The most concise presentation of the guiding principles for the development of the juvenile court were those set forth by Katherine Lenroot, who was then chief of the United States Children's Bureau (Caldwell, 1961). Those standards, in summary, stated that a juvenile court should have broad jurisdiction over persons under the age of eighteen, be presided over by a specially trained judge, maintain informal procedure and private hearings, keep detention at a minimum and preferably in private boarding homes, be comprised of a highly qualified probation staff, have resources for individual and specialized treatment at its disposal, be supervised by the state, and maintain an adequate record system safe-guarded against indiscriminate public viewing. Although Lenroot's guidelines were not presented until 1949, attempts were made in separating the adult and child correctional and rehabilitative institutions as early as 1824, when the New York legislature passed a law authorizing a House of Refuge for youth who were deemed reformable by the court (Fox, 1996). With the exception of maintaining informal procedure, these guidelines are just as important today as they were in 1949.

Among the chief concerns raised surrounding the juvenile court is the need for formalized procedures that maintain equitable and justifiable sanctions while retaining an informal setting. This concern was raised by Mack (1909) when he discusses the importance of the personality of the judge and their necessity to preserve the legal and natural rights of men and children, and was heavily examined, discussed, and expounded upon by Caldwell (1961) along with his analysis of what must change to provide structure within the juvenile court.

In stark contrast to the other authors referenced, Fox (1996) presents a scathing commentary on the failures of the juvenile court with regards to properly caring for youth through boarding homes and private programs versus simply incarcerating them with mere differences in terminology and aesthetics. In fact, Fox states that the only unique aspect of the juvenile court, and the one aspect that set it apart from other courts, was directly tied to the chief concern previously mentioned: the development of a personal and intimate rapport between the court, in this case the judge, and the youth referred to the court. This innovation has since faded, and the juvenile court has become, and later officially reinforced as, purely a court of law.

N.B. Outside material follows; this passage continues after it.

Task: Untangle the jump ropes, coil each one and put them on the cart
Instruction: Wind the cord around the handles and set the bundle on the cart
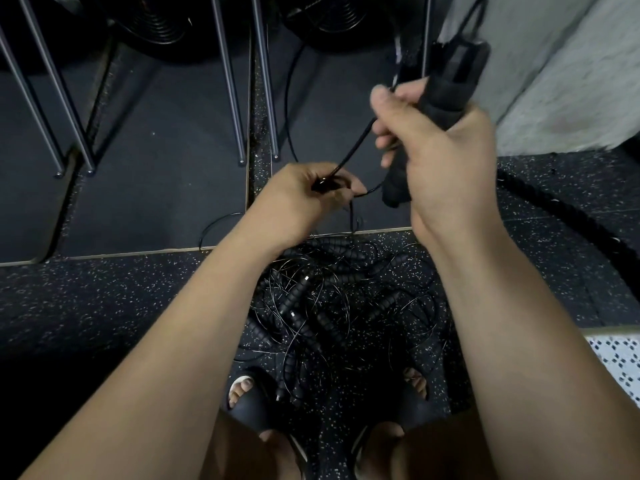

For the current incarnation of the juvenile court to maintain its goal of specialized, individualized justice, the return of forming a more intimate relationship between judge and offender must be a priority. Until such time as the court resumes a more parental role in the disposition of sentencing, the concerns presented above remain moot. However, if the juvenile court once again moves in such a direction, the aforementioned concerns must be taken into consideration in the development of formalized guidelines for the adjudication of delinquents in order to ensure fair and equitable treatment in all juvenile courts.

Sources:

Caldwell, R.G. (1961). The Juvenile court: its development and some major problems. TheJournal of Criminal Law & Criminology 51: 493-511.

Fox, S. (1996). The early history of the court. The Future of Children 6: 29-39.

Mack, J. (1909). The juvenile court. Harvard Law Review 23: 104-122.

Platt, A. (1969). The rise of the child-saving movement: a study in social policy and correctionalreform. The Annals of the American Academy of Political and Social Science 381:21-38.